Quantization options¶

The quantization options are:

-quantization-precision: Quantization precision: Int8 (default) or Int16
-quantization-precision-bias: Quantization precision bias: Int8 (default) or Int32
-quantization-schema-activations: Quantization scheme to use for activations: symmetric, symmetric_with_uint8 (default), symmetric_with_power2_scale
-quantization-schema-constants: Quantization scheme for to use for constants such as weights and bias: symmetric, symmetric_with_uint8 (default), symmetric_with_power2_scale
-quantization-calibration: Specify which quantization calibration to use: KLMinimization, Percentile, MSE, SQNR, or KLMinimizationV2. If not specified, default (None - MinMax calibration) is used.
-percentile-calibration-value: Specify the value to be used with the percentile calibration method. The specified float value must be within 90 and 100. Default is 100.
-num-histogram-bins: Sets the number of histogram bins that will be used in profiling every node. Default is 512.
-convert-to-fp16: Run all floating-point computation in fp16 (disabled by default).

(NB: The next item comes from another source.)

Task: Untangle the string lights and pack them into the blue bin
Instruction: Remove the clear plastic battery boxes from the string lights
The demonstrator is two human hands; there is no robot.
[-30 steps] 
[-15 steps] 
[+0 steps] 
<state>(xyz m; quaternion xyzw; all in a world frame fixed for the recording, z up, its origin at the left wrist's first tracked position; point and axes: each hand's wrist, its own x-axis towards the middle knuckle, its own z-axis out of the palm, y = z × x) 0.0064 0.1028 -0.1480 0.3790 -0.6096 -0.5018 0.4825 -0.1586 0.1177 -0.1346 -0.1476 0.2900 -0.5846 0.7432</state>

No quantization is performed.
-no-quant: Disables quantization.
-node-precision-info: Load node precision config file to run specific instances in FP16.
-execute-nodes-in-fp16: Run all instances of the operators in this list with FP16.
-keep-original-precision-for-nodes: Run all instances of the operators in this list with original precision.
-external-quantization: Provide the external quantization file path.
-custom-IO-list-file: Custom I/O configuration file.
-load-pre-gen-files: Pregenerated input data files and PGQ profiles for a batch size can be provided through this option. This is an extension for -input-list-file, which is for one batch size alone. File paths should be absolute paths or relative paths to parent directory of the .json file.

For specification, an example file can be found at:

/opt/qti-aic/scripts/qaic-model-configurator/SampleFiles/pre_gen_files.json.
-enable-rowwise: Enable row-wise quantization.
-enable-channelwise: Enable channel-wise quantization.